From: Tim Ellis <tim_at_...>
Date: Tue, 10 Mar 2009 17:22:20 -0000

No, but these are passive medium. I don't need to adjudicate a contest in order to find out the result. Nor do I generally need to explain how the results are arrived at.

> Things are not adjudicated by the writer, they are decided
> on using story logic and creative intentions.

No. on Telly or film they are adjudicated by the writer. If his adjuducation fails to follow story logic then it creates a disonnance,(and if he fails to follow his creative intentions then he has real problems)

In a roleplaying game, of course, they are ultimately adudicated by the rules of the game, which generally involves numbers in some form or another.   

> Yes words can be understood differently but who honestly cares?

Anyone who is interested in what the author intended? YGWV, but it is good to know when and why it is varying, especially when you want to discuss the world with people outside of ones game...

> What reall effect will that have on anyone's enjoyment?

It affects my enjoyment when what could easily and succinctly be described on a numeric scale (that will be of actual use in the game) is instead obscufated in words that I need to translate back to numbers in order to use. (This is why I dislike Fudge and it's derivatives). On the other hand, if you have already decided to ignore all the numbers, how does it affect your enjoyment if they are included?

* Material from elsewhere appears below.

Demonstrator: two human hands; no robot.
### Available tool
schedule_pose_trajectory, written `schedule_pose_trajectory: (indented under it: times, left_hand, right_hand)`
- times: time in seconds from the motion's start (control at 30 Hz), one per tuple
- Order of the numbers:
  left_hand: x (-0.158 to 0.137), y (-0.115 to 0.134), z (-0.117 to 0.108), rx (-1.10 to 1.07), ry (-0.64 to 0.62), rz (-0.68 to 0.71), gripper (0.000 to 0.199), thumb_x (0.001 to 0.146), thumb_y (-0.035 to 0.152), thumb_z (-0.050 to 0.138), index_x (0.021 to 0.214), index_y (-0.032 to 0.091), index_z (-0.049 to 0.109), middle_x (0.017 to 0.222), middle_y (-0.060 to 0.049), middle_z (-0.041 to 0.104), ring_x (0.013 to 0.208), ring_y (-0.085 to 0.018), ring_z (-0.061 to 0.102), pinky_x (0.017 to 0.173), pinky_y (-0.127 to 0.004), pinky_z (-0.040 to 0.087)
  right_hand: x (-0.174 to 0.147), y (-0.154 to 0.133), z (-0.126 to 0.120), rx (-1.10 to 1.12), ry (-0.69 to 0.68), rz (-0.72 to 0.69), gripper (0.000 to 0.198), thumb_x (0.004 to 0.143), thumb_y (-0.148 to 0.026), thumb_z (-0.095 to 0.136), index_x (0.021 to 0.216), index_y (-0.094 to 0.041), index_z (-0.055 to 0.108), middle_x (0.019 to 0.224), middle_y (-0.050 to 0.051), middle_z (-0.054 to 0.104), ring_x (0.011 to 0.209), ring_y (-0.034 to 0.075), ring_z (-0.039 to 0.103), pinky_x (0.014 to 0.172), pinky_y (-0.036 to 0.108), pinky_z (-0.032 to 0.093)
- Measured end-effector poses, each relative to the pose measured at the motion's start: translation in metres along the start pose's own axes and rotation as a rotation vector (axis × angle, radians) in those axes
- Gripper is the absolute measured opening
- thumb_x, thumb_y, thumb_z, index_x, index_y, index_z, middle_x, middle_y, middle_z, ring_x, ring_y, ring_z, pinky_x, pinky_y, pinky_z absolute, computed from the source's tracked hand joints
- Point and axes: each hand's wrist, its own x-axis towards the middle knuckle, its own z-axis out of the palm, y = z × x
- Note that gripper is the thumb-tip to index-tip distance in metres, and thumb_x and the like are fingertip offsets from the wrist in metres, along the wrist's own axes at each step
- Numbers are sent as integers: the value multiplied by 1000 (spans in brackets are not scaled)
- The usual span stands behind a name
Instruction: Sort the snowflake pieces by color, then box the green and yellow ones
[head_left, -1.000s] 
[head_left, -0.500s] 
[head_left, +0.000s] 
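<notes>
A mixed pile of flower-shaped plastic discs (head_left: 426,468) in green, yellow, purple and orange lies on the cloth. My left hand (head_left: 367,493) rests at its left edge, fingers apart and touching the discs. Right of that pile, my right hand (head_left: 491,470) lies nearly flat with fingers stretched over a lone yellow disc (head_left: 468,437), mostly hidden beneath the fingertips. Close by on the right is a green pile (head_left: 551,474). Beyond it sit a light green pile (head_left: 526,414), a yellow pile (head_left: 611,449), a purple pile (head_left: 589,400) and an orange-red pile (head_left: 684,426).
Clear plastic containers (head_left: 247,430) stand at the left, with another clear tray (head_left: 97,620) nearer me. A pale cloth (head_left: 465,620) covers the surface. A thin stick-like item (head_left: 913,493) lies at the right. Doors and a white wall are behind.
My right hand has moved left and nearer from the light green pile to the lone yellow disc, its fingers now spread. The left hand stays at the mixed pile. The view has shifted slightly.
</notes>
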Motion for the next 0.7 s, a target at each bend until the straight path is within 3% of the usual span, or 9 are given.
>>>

> 5 people present at the same event will describe
> it in 5 different ways - are any of those ways somehow more true?
>

Almost certainly. I know that I treat descriptions of events from some of my friends as a lot more suspect than those of others. (determining which of 5 descriptions is true (or even most true)is much more difficult of course)

> I think the added translation step is *from* numbers to narration.

It's a two way road. But since I want numbers with my description and you want description with no numbers, my way doesn't limit you in the same way yours does me.

And Heroquest 2 still has numbers (at least it in the last draft I saw). PC's still have a skill with a numerical rating which is pitted against a resistance with a numerical rating, dice are rolled, generating numbers, which are compared giving results. Regardless of where you get those numbers from, you are still going to have to narrate the results.

> After all nothing happens in what people call the shared imagined
> space until it is narrated.

Nothing is *agreed* until it is narrated. If I critical and you fumble then everyone at the table knows I won - but we have 5 different views of the same event - narration decides which one is true.

> Having numbers doesn't prevent a GM from adjusting them.

Exactly.

> They might prevent the GM from understanding the stakes though.
> Can you honestly say that (without using the HQ2 table) how hard a
> contest is going to be, given the two opposing target numbers? 5W
> vs 19 ... what kind of challenge will that be? Foomed if I know.

Off the top of my head, no (but I've not played HQ for a while, so I'm rust anyway). But I know which one is more likely to win, and I can go straight to the dice roll, leaving more mental capacity for describing the outcome.

>
> Btw, the idea is not to 'provide challenge' - I used to think this
> and clung to it like a barnicle on the bottom of a boat. Providing
> challenge is not a narrative/story game concern.
>

I'm sure you can have a game without challenges, but rather like Alice's sister's book without pictures or conversation, I wonder what the point is?